Using the optimized access enables additional optimizations in cases
where the defining access is a non-aliasing store.
Alternatively we could also walk upwards and skip non-aliasing defs
here, but my experiments so far showed that this will noticeably
increase compile-time for little extra gain compared to just using the
optimized access.
Improvements of dse.NumRedundantStores on MultiSource/CINT2006/CPF2006
on X86 with -O3:
test-suite...-typeset/consumer-typeset.test 1.00 76.00 7500.0% test-suite.../Benchmarks/Bullet/bullet.test 3.00 12.00 300.0% test-suite...006/453.povray/453.povray.test 3.00 6.00 100.0% test-suite...telecomm-gsm/telecomm-gsm.test 1.00 2.00 100.0% test-suite...ediabench/gsm/toast/toast.test 1.00 2.00 100.0% test-suite...marks/7zip/7zip-benchmark.test 1.00 2.00 100.0% test-suite...ications/JM/lencod/lencod.test 7.00 10.00 42.9% test-suite...6/464.h264ref/464.h264ref.test 6.00 8.00 33.3% test-suite...ications/JM/ldecod/ldecod.test 6.00 7.00 16.7% test-suite...006/447.dealII/447.dealII.test 33.00 33.00 0.0% test-suite...6/471.omnetpp/471.omnetpp.test NaN 1.00 nan% test-suite...006/450.soplex/450.soplex.test NaN 2.00 nan% test-suite.../CINT2006/403.gcc/403.gcc.test NaN 7.00 nan% test-suite...lications/ClamAV/clamscan.test NaN 1.00 nan% test-suite...CI_Purple/SMG2000/smg2000.test NaN 3.00 nan%
Follow-up to D111727.
Can you please add a comment to document this choice?

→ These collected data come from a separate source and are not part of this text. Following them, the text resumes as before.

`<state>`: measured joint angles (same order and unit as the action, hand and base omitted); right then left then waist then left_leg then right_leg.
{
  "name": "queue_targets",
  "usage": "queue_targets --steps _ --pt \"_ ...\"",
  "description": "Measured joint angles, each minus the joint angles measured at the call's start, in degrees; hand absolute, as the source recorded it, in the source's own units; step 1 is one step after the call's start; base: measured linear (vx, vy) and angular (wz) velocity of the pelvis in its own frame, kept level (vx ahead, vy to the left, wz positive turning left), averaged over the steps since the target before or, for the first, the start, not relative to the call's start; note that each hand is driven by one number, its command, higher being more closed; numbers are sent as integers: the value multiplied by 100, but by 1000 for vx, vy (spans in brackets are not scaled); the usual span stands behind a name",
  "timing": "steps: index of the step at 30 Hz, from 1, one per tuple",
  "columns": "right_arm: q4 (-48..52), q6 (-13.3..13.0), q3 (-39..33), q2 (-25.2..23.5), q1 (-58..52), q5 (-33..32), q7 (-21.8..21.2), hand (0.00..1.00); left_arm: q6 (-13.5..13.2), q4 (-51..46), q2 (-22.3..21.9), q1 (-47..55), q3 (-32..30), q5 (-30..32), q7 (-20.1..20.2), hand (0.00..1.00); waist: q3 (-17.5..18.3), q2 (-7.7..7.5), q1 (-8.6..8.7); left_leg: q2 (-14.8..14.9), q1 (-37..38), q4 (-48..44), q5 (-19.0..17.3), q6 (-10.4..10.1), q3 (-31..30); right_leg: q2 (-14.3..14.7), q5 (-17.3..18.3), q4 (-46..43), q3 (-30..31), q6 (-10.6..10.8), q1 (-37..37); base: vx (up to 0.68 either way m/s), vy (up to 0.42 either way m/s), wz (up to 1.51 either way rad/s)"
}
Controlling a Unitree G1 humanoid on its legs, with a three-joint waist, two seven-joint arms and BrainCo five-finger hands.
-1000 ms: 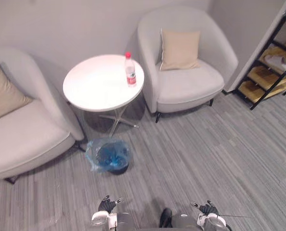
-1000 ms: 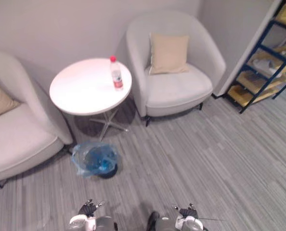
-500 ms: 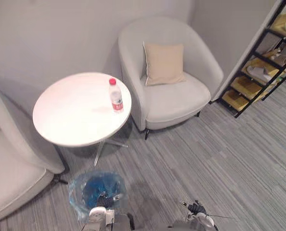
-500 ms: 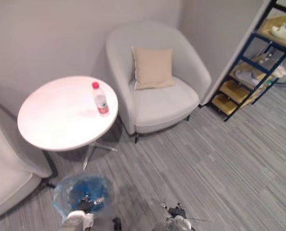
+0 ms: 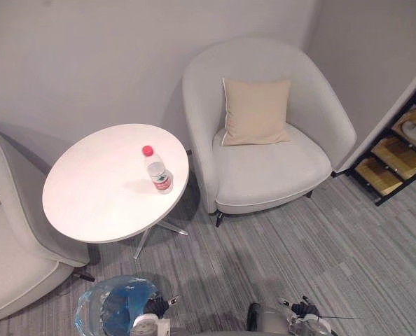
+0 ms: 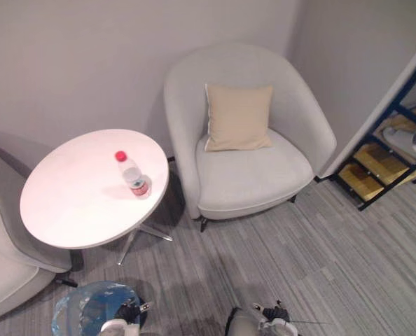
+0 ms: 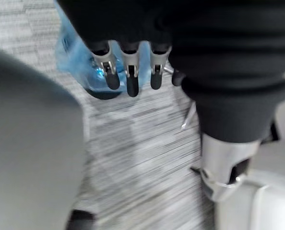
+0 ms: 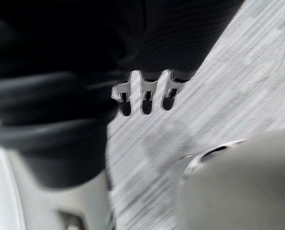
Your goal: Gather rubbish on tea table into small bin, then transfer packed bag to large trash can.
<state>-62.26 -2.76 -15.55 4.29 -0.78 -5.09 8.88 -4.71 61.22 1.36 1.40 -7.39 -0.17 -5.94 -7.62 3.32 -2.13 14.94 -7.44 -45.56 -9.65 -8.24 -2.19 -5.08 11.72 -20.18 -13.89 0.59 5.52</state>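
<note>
White round tea table, one. On it stands one clear plastic bottle with a red cap and a red-and-white label, near the edge facing the cushioned armchair. Small bin, one, lined with a blue bag, sits on the floor below the table. Armchairs, two, pale grey: the cushioned one holds one beige cushion; the second armchair sits opposite. Left hand, beside the bin, and right hand hang low, fingers straight and slack, holding nothing.
</note>
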Motion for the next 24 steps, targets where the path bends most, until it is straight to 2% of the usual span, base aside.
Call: queue_targets --steps 1,3,5,7,8,9,10,12,14,15,16,17,18,19,21,23,24 --pt "0 -1 3 -20 -36 -1 9 0 -1 -9 6 3 0 -2 -4 0 -11 -20 -11 49 -88 -186 -66 45 185 8 -1 111 -79 -10 -166 180 -180 55" --pt "19 -5 3 -117 -65 -2 19 0 -7 -181 16 37 7 -4 -8 0 -32 -119 -79 69 -456 -92 -246 299 1112 0 22 544 -297 -9 -590 155 -125 46" --pt "6 -5 -1 -121 -63 -6 19 0 -9 -210 65 18 91 -2 -5 0 -35 -118 -99 -170 -663 829 -258 363 1613 -23 11 749 -495 64 -687 202 -14 47" --pt "-2 -6 -1 -97 -66 -17 23 0 -7 -201 72 -8 205 2 -6 0 -46 -89 -101 -357 -612 1768 97 379 1914 -27 32 769 -616 139 -759 186 40 45" --pt "-35 -5 -9 -83 -41 -65 26 0 4 -165 90 -42 246 5 3 0 -48 -121 -106 -455 -439 2155 46 549 2095 -42 77 750 -654 216 -767 173 45 50" --pt "-104 -8 2 -161 6 -151 18 0 -26 -154 225 -87 277 -10 10 0 -136 -320 -118 -648 -337 2422 147 603 2097 -137 15 851 -638 301 -797 259 65 48" --pt "-180 -9 6 -213 106 -171 16 0 -60 -215 294 -105 272 -10 11 0 -199 -450 -182 -769 -272 2534 152 618 2080 -178 -14 1048 -638 346 -969 214 44 29" --pt "-200 -12 4 -195 142 -160 16 0 -66 -195 339 -124 280 -9 14 0 -231 -513 -188 -907 -142 2560 118 678 2042 -281 -26 1062 -652 367 -1124 255 71 19" --pt "-225 -14 5 -164 140 -153 12 0 -71 -94 328 -118 282 -6 44 0 -217 -502 -191 -1027 138 2767 86 723 2037 -407 -24 714 -596 375 -1156 200 98 8" --pt "-224 -15 16 -152 141 -97 4 0 -66 -45 321 -98 282 -3 86 0 -185 -437 -183 -1098 333 3024 69 750 2008 -526 -11 63 -554 399 -917 162 127 11" --pt "-222 -14 25 -162 145 8 -1 0 -66 13 328 -93 294 -2 123 0 -177 -435 -151 -1200 501 3267 80 771 1881 -724 -35 -898 -439 458 -531 121 99 22" --pt "-221 -14 31 -173 153 42 -5 0 -65 26 337 -94 311 4 129 0 -181 -456 -122 -1247 573 3330 96 798 1816 -817 -84 -1333 -370 537 -382 124 55 60" --pt "-155 -59 1 -190 103 26 -26 0 -59 30 374 -81 450 -2 128 0 -194 -447 -43 -1312 675 3392 74 842 1600 -895 106 -1954 -115 671 -83 147 -21 92" --pt "-155 -67 26 -182 78 51 -43 0 -53 42 428 -76 497 -1 128 0 -173 -491 -1 -1346 767 3442 64 854 1410 -841 382 -2043 34 577 12 154 -47 96" --pt "-155 -76 92 -172 63 48 -44 0 -50 43 430 -72 496 -1 116 0 -168 -494 1 -1344 832 3468 60 846 1097 -659 574 -1806 299 470 226 152 -108 96" --pt "-148 -113 209 -164 101 42 -52 0 -47 43 408 -72 477 -2 113 0 -175 -462 6 -1283 844 3461 61 696 700 -281 482 -922 972 436 446 150 -182 104" --pt "-148 -126 244 -174 89 42 -55 0 -49 38 422 -64 472 -5 113 0 -151 -506 7 -1317 821 3417 40 620 594 -202 222 -411 1212 424 392 109 -160 76"
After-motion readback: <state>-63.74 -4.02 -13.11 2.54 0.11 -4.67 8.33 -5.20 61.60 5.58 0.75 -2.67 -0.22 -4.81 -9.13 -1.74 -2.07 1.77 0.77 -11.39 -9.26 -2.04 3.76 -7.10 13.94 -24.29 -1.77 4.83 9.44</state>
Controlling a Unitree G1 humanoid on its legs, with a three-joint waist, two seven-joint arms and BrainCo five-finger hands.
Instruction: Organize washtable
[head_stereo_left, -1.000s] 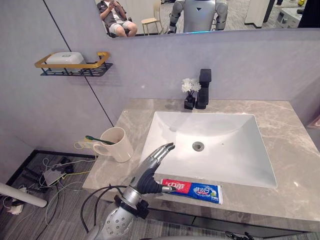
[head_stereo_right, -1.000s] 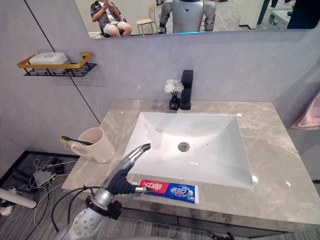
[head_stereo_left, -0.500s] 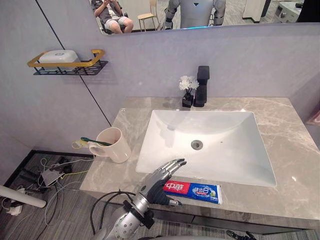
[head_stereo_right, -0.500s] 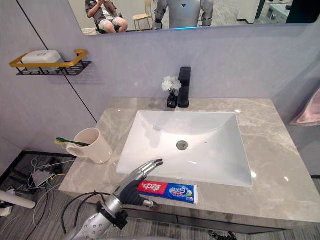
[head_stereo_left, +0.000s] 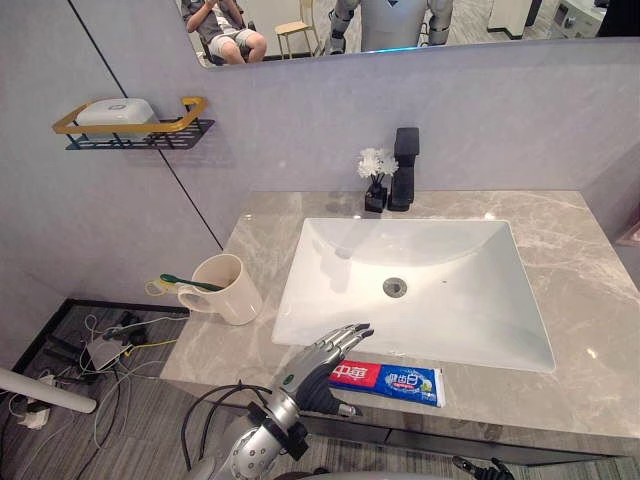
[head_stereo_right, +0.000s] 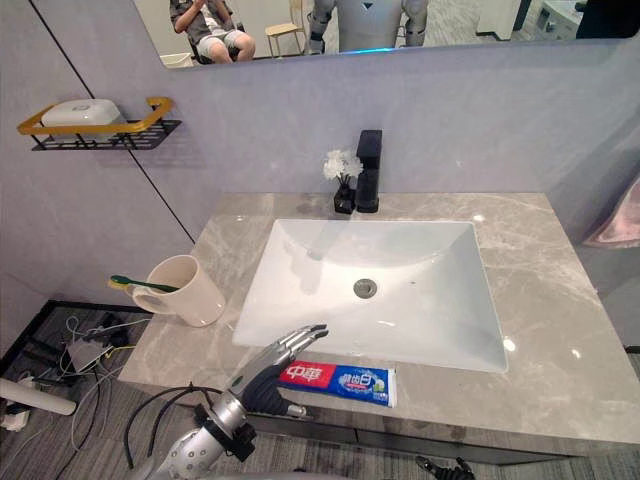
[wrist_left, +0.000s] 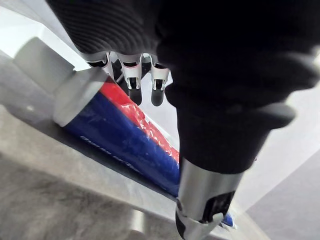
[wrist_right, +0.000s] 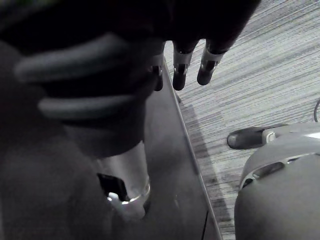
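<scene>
Toothpaste (head_stereo_left: 390, 378) just beside left hand (head_stereo_left: 318, 358)

G1 arm and hands: silver-grey metal, dark covers.
The left arm (head_stereo_left: 250, 450) is made of rounded silver-grey segments with a black collar at the wrist. The left hand (head_stereo_left: 318, 358) has silver fingers (wrist_left: 131, 77) with dark tips and a dark ribbed cover. The right hand (wrist_right: 85, 75) has the same ribbed cover and a silver-barrelled thumb (wrist_right: 125, 172).
</scene>
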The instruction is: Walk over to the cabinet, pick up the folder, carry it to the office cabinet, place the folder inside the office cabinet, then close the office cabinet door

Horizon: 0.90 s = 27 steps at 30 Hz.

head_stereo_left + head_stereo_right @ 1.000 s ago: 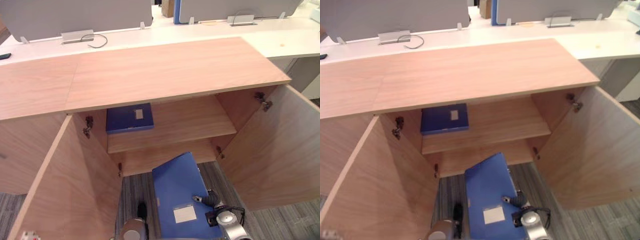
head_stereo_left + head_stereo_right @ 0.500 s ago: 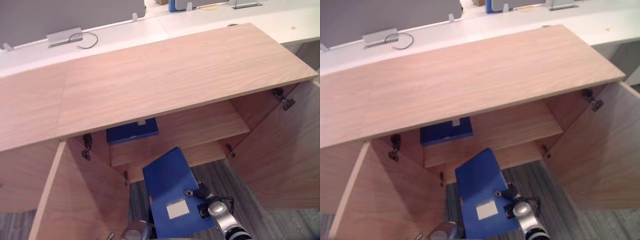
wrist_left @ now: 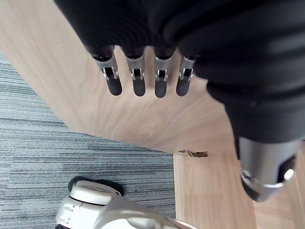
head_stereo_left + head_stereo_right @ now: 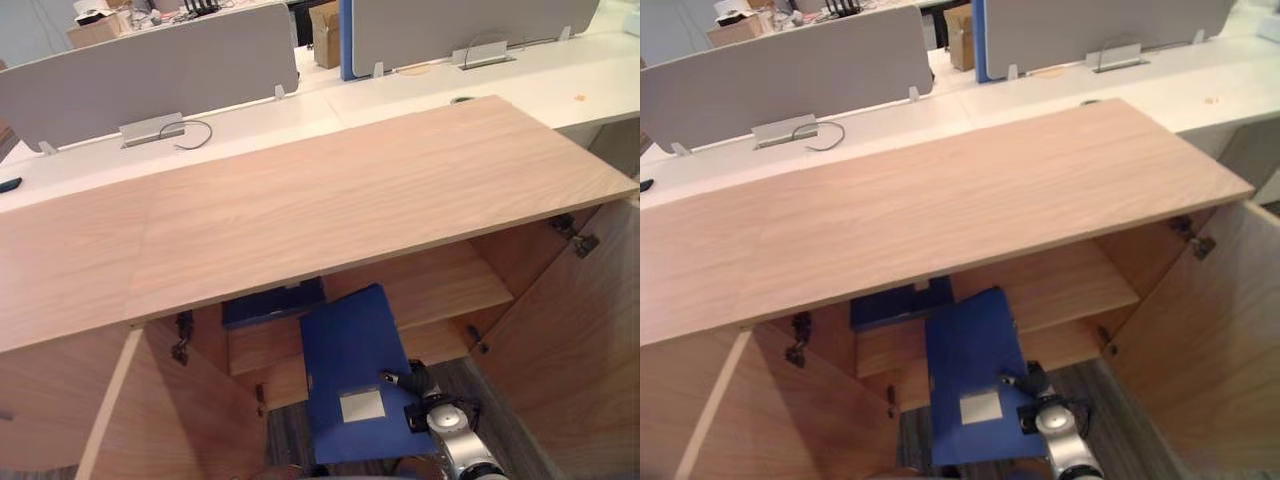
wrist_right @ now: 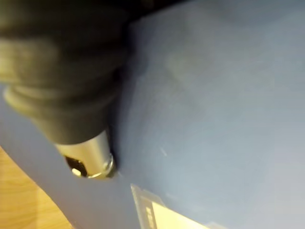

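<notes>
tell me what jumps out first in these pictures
A blue folder held by the right robot hand, tipped toward the shelf of the open cabinet. A darker folder lies on that shelf, left side, and the doors stand wide open.

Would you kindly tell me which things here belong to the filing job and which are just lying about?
Job: flat blue folder with white label, pinched by the right hand; open light-wood office cabinet and its right door; left hand, fingers straight, by the left door.
Lying about: dark blue folder on the cabinet shelf; grey desk dividers; brown cardboard box.
</notes>
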Tool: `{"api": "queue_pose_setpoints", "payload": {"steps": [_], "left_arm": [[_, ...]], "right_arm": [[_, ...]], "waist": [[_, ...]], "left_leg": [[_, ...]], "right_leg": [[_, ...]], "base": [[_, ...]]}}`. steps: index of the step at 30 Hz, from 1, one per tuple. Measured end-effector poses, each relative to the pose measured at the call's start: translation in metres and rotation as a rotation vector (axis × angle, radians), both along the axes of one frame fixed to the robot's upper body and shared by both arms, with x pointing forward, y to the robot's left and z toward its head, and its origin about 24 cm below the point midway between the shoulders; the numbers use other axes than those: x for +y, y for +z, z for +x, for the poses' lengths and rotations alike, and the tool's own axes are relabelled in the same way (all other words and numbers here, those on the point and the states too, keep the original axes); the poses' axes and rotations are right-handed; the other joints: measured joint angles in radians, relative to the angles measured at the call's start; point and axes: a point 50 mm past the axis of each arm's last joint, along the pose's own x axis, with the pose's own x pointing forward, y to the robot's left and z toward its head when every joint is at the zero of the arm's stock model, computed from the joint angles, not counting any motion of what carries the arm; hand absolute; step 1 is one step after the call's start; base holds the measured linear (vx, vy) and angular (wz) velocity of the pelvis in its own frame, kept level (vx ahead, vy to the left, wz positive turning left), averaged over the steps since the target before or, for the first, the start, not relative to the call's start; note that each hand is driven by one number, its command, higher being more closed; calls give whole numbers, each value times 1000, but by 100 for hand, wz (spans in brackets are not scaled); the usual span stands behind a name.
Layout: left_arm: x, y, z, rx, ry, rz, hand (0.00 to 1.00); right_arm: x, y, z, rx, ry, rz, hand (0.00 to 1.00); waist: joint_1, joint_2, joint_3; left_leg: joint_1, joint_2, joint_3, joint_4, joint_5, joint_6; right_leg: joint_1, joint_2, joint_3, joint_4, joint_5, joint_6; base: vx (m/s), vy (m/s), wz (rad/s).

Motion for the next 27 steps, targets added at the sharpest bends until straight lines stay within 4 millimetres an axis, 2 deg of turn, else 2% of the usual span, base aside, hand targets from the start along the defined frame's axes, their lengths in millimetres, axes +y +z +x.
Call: {"api": "queue_pose_setpoints", "payload": {"steps": [3,5,9,12,13,17,23,27], "left_arm": [[-2,0,-1,0,22,1,0],[-5,0,3,-17,27,-3,0],[-5,1,4,-22,24,1,0],[-4,5,19,-76,-14,18,0],[-2,8,25,-99,-31,27,0],[-1,14,49,-177,-95,45,0],[-1,17,63,-214,-121,46,0],[0,19,66,-231,-93,48,0]], "right_arm": [[1,5,-8,-27,-8,12,100],[1,8,-14,-41,-27,42,100],[3,26,-10,-133,-87,163,100],[3,62,11,-322,-149,310,100],[1,77,20,-402,-162,352,100],[-1,118,45,-607,-221,543,100],[-11,137,58,-741,-456,852,100],[-25,151,67,-867,-685,1117,100]], "waist": [[-17,6,-8],[-21,8,-11],[-25,5,-11],[-23,1,16],[-24,-1,25],[-22,1,66],[-7,3,104],[8,4,123]], "left_leg": [[-21,55,-17,24,-22,-39],[-52,83,-34,44,-27,-49],[-137,92,-55,132,-48,-62],[-266,78,-56,295,-91,-60],[-313,69,-54,358,-116,-55],[-477,52,-47,579,-216,-39],[-684,37,-51,780,-270,-7],[-827,-1,-79,949,-322,-6]], "right_leg": [[13,44,-52,-15,-29,-15],[24,66,-88,-32,-33,-24],[-5,49,-145,3,-44,-42],[-89,-12,-178,129,-66,-41],[-121,-38,-177,181,-89,-39],[-244,-107,-156,358,-170,-32],[-416,-167,-129,530,-218,-20],[-526,-239,-121,702,-293,-20]], "base": [[47,-260,20],[58,-193,35],[49,-45,44],[-49,52,39],[-96,53,27],[-158,70,23],[-162,55,19],[-64,52,36]]}}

This is unusual ... the typical way to do this is: upperDef = getClobberingMemoryAccess which internally returns the optimized access if already optimized, or does the walk if not.
You're looking for bypassing that, due to increase in compile time from the walk. You want the optimized if available, but to not do the walk otherwise and default to the defining access.
Would adding a new API (e.g. getOptimizedIfAvailable) for this sort of info be useful?